* _About this exercise_
Please tell how many of the lines below contain "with", using only a number.
[Data provided — start]
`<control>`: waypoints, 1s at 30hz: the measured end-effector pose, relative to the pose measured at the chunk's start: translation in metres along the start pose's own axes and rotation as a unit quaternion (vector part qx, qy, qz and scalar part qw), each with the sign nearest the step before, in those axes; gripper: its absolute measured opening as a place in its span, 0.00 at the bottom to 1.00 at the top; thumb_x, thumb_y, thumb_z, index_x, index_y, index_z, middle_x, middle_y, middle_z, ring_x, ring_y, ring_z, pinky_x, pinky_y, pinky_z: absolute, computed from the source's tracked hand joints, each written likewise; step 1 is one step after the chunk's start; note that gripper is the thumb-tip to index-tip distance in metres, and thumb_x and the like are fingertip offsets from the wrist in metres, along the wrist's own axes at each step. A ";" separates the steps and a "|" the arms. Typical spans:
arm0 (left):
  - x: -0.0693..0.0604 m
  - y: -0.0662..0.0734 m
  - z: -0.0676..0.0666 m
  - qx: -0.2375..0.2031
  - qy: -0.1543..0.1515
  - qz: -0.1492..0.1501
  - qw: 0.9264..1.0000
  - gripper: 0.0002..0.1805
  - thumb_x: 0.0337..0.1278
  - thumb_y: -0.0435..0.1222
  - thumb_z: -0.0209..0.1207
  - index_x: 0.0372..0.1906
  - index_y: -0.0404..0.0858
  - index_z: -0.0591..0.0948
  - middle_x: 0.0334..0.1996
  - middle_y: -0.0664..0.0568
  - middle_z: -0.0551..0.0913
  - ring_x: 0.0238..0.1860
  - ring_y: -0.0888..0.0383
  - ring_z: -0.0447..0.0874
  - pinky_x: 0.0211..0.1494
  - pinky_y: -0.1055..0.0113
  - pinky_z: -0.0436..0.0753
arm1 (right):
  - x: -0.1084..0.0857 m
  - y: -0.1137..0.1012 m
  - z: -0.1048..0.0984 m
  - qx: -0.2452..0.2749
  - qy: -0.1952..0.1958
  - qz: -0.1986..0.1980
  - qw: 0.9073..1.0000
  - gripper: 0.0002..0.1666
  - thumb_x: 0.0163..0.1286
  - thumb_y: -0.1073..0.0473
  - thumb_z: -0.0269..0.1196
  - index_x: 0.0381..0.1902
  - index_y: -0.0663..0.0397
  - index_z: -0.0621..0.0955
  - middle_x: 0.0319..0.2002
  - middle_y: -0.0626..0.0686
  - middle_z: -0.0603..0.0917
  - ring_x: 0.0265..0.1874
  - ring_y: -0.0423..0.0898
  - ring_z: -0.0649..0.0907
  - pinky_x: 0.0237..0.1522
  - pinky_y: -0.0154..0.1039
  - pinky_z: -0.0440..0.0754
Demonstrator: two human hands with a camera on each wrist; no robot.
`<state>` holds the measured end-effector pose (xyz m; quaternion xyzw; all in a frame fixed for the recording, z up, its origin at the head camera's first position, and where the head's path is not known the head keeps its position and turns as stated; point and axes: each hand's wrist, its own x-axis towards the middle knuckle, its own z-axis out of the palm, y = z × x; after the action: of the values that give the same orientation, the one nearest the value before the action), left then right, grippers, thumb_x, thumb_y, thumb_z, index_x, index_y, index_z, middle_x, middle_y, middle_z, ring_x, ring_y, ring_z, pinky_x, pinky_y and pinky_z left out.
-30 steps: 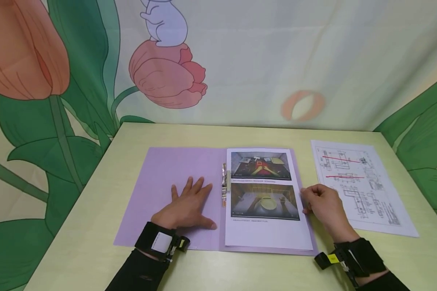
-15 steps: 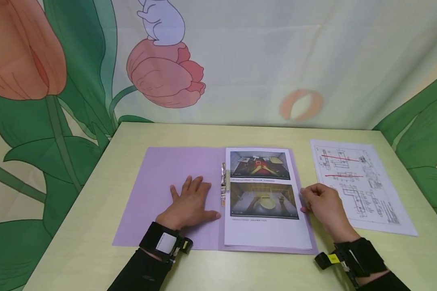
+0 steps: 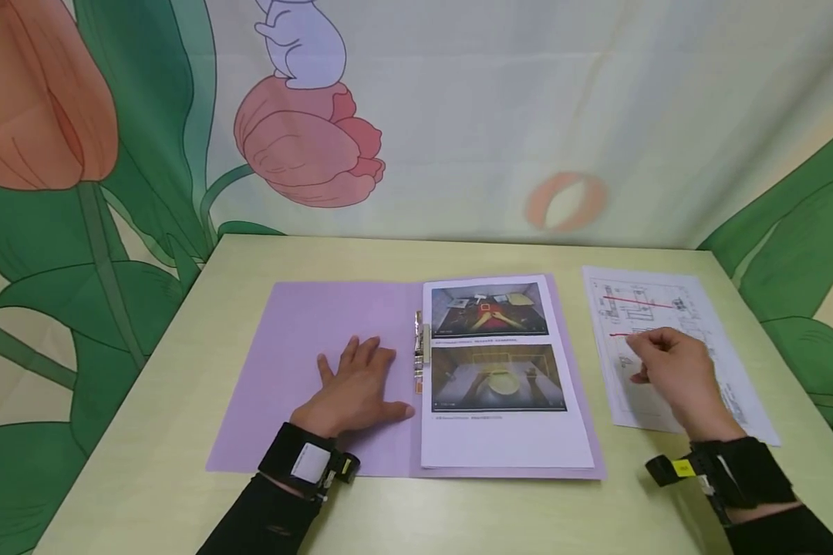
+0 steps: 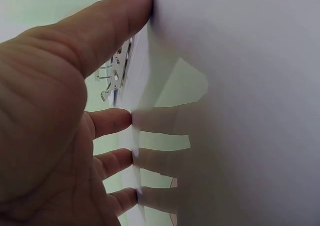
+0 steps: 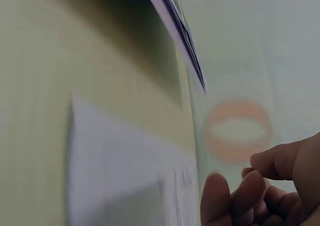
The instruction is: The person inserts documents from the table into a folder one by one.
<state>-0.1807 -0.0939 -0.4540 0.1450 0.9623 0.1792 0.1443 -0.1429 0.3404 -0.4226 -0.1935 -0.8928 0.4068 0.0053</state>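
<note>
We see the left hand (image 3: 350, 391) spread wide, resting on the left cover of the open purple folder (image 3: 312, 327), left of centre in the head view, its thumb near the metal clip (image 3: 419, 354) beside the printed pages (image 3: 507, 443). At the right of the frame we find the right hand (image 3: 683, 378) over the drawing sheet (image 3: 697, 312), fingers curled narrow, thumb tip close to the index finger.

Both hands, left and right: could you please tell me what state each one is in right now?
Left hand: open, resting on the purple folder.
Right hand: closed, holding nothing visible, above the drawing sheet.
</note>
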 end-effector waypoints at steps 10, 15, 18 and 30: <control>-0.005 -0.001 -0.003 -0.004 -0.004 0.001 1.000 0.51 0.50 0.58 0.76 0.76 0.41 0.71 0.82 0.38 0.60 0.84 0.32 0.45 0.72 0.16 0.39 | 0.038 0.070 -0.074 -0.209 -0.015 0.045 0.977 0.37 0.80 0.49 0.58 0.56 0.87 0.73 0.41 0.78 0.81 0.34 0.63 0.80 0.28 0.47 0.73; -0.005 -0.001 -0.003 -0.008 -0.005 0.003 1.000 0.51 0.50 0.58 0.76 0.76 0.42 0.71 0.82 0.38 0.59 0.84 0.32 0.44 0.72 0.16 0.38 | 0.046 0.084 -0.082 -0.245 -0.060 0.082 0.964 0.41 0.77 0.46 0.61 0.49 0.91 0.73 0.28 0.69 0.80 0.28 0.60 0.79 0.26 0.46 0.73; -0.005 -0.001 -0.002 -0.008 -0.004 0.003 1.000 0.51 0.50 0.58 0.76 0.76 0.42 0.71 0.82 0.38 0.59 0.84 0.32 0.44 0.72 0.16 0.38 | 0.048 0.087 -0.084 -0.246 -0.080 0.080 0.963 0.37 0.76 0.44 0.61 0.38 0.85 0.76 0.21 0.60 0.77 0.22 0.54 0.78 0.24 0.43 0.71; -0.006 0.000 -0.002 -0.005 -0.003 0.004 1.000 0.50 0.51 0.58 0.76 0.76 0.41 0.71 0.82 0.38 0.59 0.84 0.32 0.44 0.72 0.16 0.39 | 0.044 0.093 -0.087 -0.260 -0.011 0.058 0.964 0.32 0.75 0.52 0.62 0.45 0.87 0.76 0.28 0.72 0.81 0.25 0.60 0.78 0.23 0.48 0.72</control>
<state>-0.1752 -0.0963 -0.4511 0.1490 0.9602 0.1846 0.1472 -0.1371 0.4746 -0.4386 -0.2356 -0.9549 0.1624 -0.0788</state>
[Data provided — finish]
* _Exercise output_
2